Print the listing as it stands, omitting all images.

*** Data to examine ***

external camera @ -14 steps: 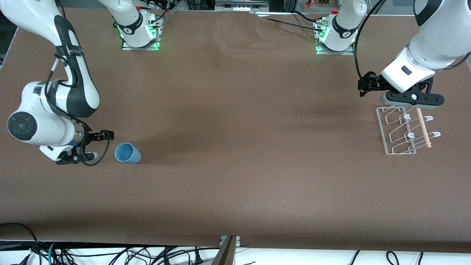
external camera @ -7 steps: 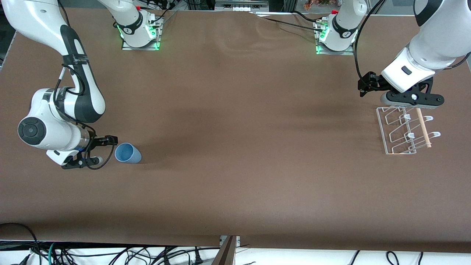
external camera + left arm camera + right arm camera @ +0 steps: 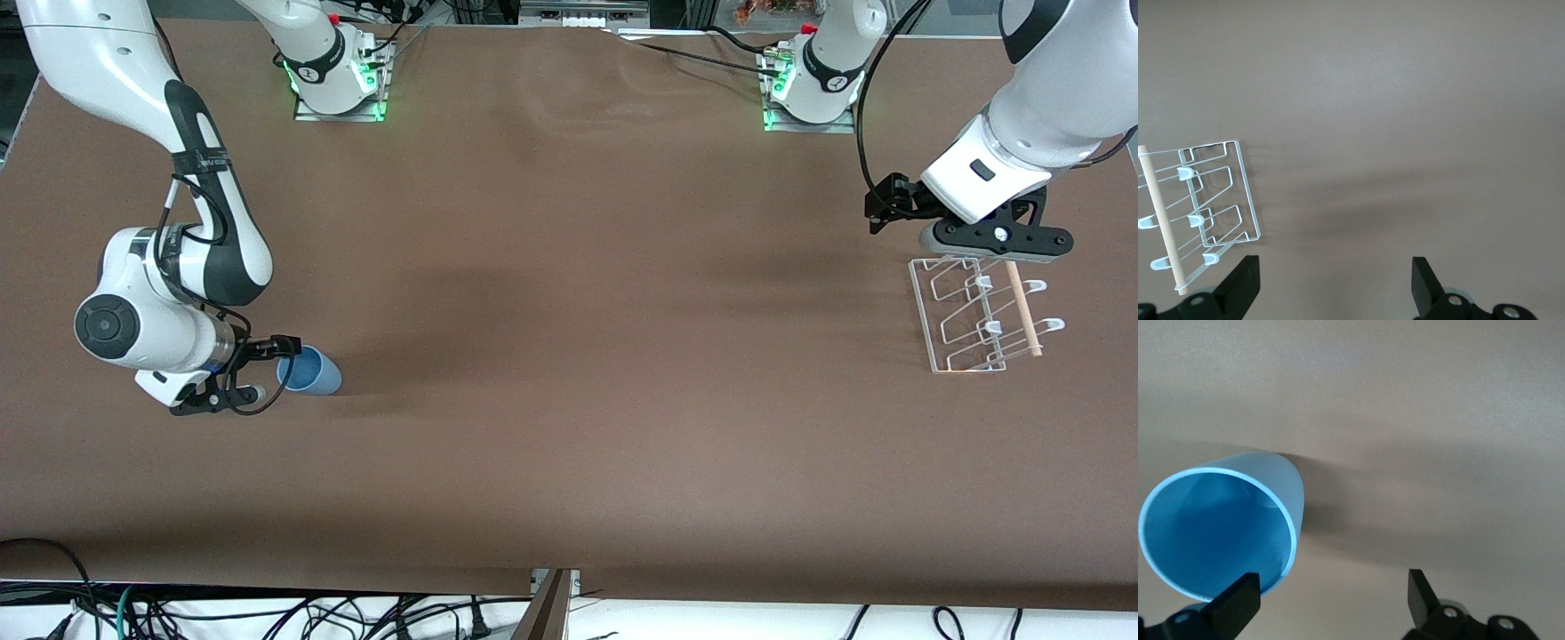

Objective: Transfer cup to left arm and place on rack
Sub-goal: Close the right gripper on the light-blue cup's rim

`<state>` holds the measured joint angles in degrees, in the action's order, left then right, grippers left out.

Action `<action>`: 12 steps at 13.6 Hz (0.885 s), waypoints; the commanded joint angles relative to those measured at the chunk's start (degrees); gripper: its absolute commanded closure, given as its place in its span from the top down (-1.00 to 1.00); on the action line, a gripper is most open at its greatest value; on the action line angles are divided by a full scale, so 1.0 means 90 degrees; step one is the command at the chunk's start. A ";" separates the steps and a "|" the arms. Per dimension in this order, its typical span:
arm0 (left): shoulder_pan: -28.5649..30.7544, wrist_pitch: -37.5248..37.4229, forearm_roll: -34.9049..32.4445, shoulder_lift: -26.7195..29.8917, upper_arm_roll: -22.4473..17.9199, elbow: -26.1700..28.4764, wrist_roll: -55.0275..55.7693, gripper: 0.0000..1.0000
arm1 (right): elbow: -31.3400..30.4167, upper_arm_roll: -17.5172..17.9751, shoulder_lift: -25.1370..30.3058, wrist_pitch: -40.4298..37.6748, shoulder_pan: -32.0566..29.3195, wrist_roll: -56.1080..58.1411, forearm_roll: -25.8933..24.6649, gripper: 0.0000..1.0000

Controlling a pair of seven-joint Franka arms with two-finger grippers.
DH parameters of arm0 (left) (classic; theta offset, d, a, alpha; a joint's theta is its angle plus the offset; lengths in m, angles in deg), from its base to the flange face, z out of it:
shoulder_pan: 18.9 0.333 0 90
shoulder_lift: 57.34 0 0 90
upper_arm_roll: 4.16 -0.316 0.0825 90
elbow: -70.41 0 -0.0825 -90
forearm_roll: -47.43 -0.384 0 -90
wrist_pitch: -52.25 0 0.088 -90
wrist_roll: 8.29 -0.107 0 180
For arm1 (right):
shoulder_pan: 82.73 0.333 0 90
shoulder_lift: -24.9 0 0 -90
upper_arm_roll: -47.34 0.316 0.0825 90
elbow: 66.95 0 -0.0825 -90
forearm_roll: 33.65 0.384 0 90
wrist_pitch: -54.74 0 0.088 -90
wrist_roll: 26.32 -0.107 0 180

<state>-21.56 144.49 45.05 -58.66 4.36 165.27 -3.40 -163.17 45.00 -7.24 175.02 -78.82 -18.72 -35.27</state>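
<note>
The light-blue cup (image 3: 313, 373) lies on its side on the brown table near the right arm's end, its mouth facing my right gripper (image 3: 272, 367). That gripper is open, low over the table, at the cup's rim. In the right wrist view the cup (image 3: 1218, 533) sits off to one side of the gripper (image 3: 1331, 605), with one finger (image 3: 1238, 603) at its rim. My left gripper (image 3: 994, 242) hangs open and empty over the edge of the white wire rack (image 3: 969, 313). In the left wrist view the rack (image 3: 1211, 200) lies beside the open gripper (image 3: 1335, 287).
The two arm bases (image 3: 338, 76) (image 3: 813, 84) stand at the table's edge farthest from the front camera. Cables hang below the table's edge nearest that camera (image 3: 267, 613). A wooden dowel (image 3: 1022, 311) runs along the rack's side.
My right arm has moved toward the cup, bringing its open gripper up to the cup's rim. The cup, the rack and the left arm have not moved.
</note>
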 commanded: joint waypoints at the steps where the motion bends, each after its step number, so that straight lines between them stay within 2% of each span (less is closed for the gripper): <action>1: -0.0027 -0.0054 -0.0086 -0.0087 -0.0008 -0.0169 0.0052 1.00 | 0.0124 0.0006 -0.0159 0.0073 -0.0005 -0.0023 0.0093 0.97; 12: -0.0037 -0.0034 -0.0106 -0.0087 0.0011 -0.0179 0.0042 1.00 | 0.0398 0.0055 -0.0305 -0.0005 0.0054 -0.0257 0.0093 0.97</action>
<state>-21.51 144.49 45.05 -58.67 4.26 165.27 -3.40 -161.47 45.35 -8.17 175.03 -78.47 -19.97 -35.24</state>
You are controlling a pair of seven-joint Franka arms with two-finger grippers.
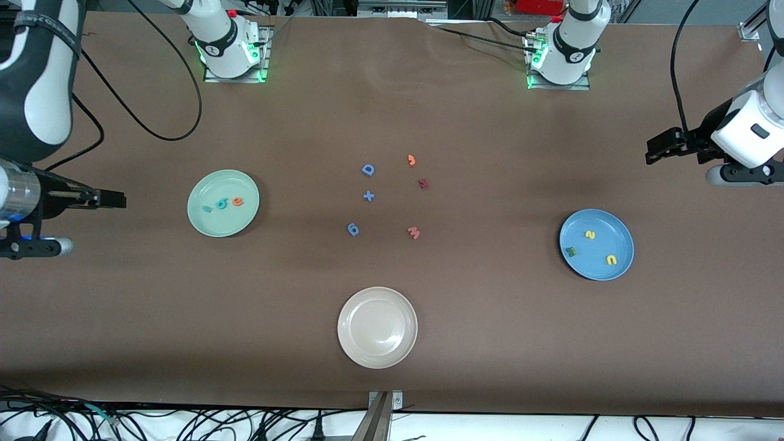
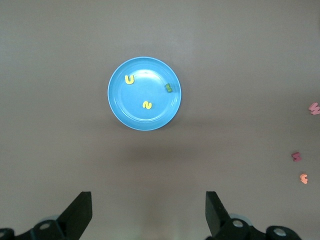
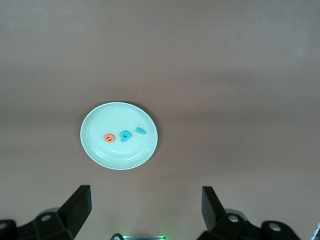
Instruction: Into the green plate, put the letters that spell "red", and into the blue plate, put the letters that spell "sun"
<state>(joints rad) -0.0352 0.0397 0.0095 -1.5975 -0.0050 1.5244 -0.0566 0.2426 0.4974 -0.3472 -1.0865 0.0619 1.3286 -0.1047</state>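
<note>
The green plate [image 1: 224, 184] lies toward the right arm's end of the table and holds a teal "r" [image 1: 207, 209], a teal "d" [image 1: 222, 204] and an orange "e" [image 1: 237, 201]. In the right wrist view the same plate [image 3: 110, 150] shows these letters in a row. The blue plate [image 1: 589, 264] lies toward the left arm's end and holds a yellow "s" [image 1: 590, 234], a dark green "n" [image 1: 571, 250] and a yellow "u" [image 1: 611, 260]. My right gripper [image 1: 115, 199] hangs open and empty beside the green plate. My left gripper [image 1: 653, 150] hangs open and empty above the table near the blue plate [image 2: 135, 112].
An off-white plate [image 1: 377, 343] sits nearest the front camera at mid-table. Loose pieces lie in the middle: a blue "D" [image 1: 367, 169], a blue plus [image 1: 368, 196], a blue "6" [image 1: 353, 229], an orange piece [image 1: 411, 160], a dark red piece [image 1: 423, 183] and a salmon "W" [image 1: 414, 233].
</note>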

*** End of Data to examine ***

Task response:
external camera @ -14 steps: 
external camera @ -7 steps: 
external camera + left arm camera + right arm camera @ +0 steps: 

Objective: Transfer cup to left arm and place on rack
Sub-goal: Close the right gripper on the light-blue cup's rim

`<state>` holds the measured joint angles in degrees, in the action's order, left then right, grippers left out.

Action `<action>`: 12 steps at 13.6 Hz (0.885 s), waypoints; the commanded joint angles relative to those measured at the chunk's start (degrees); gripper: its absolute commanded closure, given as its place in its span from the top down (-1.00 to 1.00); on the action line, a gripper is most open at its greatest value; on the action line angles are divided by a full scale, so 1.0 means 90 degrees; step one is the command at the chunk's start. A ";" separates the steps and a "|" the arms. Per dimension in this order, its typical span:
arm0 (left): shoulder_pan: -28.5649..30.7544, wrist_pitch: -37.5248..37.4229, forearm_roll: -34.9049..32.4445, shoulder_lift: -26.7195..29.8917, upper_arm_roll: -22.4473..17.9199, elbow: -26.1700..28.4764, wrist_roll: -55.0275..55.7693, gripper: 0.0000..1.0000
arm1 (right): elbow: -31.3400..30.4167, upper_arm_roll: -17.5172..17.9751, shoulder_lift: -25.1370..30.3058, wrist_pitch: -40.4298..37.6748, shoulder_pan: -32.0566..29.3195, wrist_roll: -56.1080..58.1411, forearm_roll: -25.8933..24.6649, gripper: 0.0000..1.0000

Controlling a pair of seven-joint Franka arms with two-finger grippers.
DH parameters of arm0 (left) (classic; theta offset, d, a, alpha; a joint's theta is its angle plus the offset; lengths in m, angles in deg), from its base to the flange face, z out of it:
shoulder_pan: 18.9 0.333 0 90
shoulder_lift: 57.34 0 0 90
upper_arm_roll: 4.16 -0.316 0.0825 90
elbow: -70.41 0 -0.0825 -90
forearm_roll: -47.43 -0.384 0 -90
wrist_pitch: -52.25 0 0.088 -90
wrist_roll: 8.29 -0.107 0 180
For arm1 (right):
shoulder_pan: 82.73 0.333 0 90
shoulder_lift: -24.9 0 0 -90
upper_arm_roll: -47.34 0.316 0.0825 90
elbow: 66.95 0 -0.0825 -90
forearm_roll: 33.65 0.384 0 90
wrist_pitch: -54.74 0 0.088 -90
wrist_roll: 26.32 -0.107 0 180

<state>-21.56 144.49 45.05 -58.66 4.36 165.27 -3.40 -163.17 45.00 -7.24 175.02 -78.82 -18.72 -35.27</state>
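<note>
The light-blue cup (image 3: 313, 373) lies on its side on the brown table near the right arm's end, its mouth facing my right gripper (image 3: 272, 367). That gripper is open, low over the table, at the cup's rim. In the right wrist view the cup (image 3: 1218, 533) sits off to one side of the gripper (image 3: 1331, 605), with one finger (image 3: 1238, 603) at its rim. My left gripper (image 3: 994, 242) hangs open and empty over the edge of the white wire rack (image 3: 969, 313). In the left wrist view the rack (image 3: 1211, 200) lies beside the open gripper (image 3: 1335, 287).
The two arm bases (image 3: 338, 76) (image 3: 813, 84) stand at the table's edge farthest from the front camera. Cables hang below the table's edge nearest that camera (image 3: 267, 613). A wooden dowel (image 3: 1022, 311) runs along the rack's side.
My right arm has moved toward the cup, bringing its open gripper up to the cup's rim. The cup, the rack and the left arm have not moved.
</note>
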 commanded: joint waypoints at the steps where the motion bends, each after its step number, so that straight lines between them stay within 2% of each span (less is closed for the gripper): <action>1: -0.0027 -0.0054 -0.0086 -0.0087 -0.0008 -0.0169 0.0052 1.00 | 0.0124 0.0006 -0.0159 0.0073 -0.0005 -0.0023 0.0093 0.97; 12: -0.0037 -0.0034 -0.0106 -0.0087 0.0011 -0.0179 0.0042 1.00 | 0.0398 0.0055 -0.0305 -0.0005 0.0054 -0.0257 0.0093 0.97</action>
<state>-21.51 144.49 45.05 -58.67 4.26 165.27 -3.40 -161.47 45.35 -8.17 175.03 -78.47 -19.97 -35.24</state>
You are controlling a pair of seven-joint Franka arms with two-finger grippers.
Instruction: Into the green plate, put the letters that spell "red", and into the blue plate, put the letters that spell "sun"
<state>(joints rad) -0.0352 0.0397 0.0095 -1.5975 -0.0050 1.5244 -0.0566 0.2426 0.4974 -0.3472 -1.0865 0.0619 1.3286 -0.1047</state>
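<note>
The green plate [image 1: 224, 184] lies toward the right arm's end of the table and holds a teal "r" [image 1: 207, 209], a teal "d" [image 1: 222, 204] and an orange "e" [image 1: 237, 201]. In the right wrist view the same plate [image 3: 110, 150] shows these letters in a row. The blue plate [image 1: 589, 264] lies toward the left arm's end and holds a yellow "s" [image 1: 590, 234], a dark green "n" [image 1: 571, 250] and a yellow "u" [image 1: 611, 260]. My right gripper [image 1: 115, 199] hangs open and empty beside the green plate. My left gripper [image 1: 653, 150] hangs open and empty above the table near the blue plate [image 2: 135, 112].
An off-white plate [image 1: 377, 343] sits nearest the front camera at mid-table. Loose pieces lie in the middle: a blue "D" [image 1: 367, 169], a blue plus [image 1: 368, 196], a blue "6" [image 1: 353, 229], an orange piece [image 1: 411, 160], a dark red piece [image 1: 423, 183] and a salmon "W" [image 1: 414, 233].
</note>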

The answer is complete, and the exercise is done.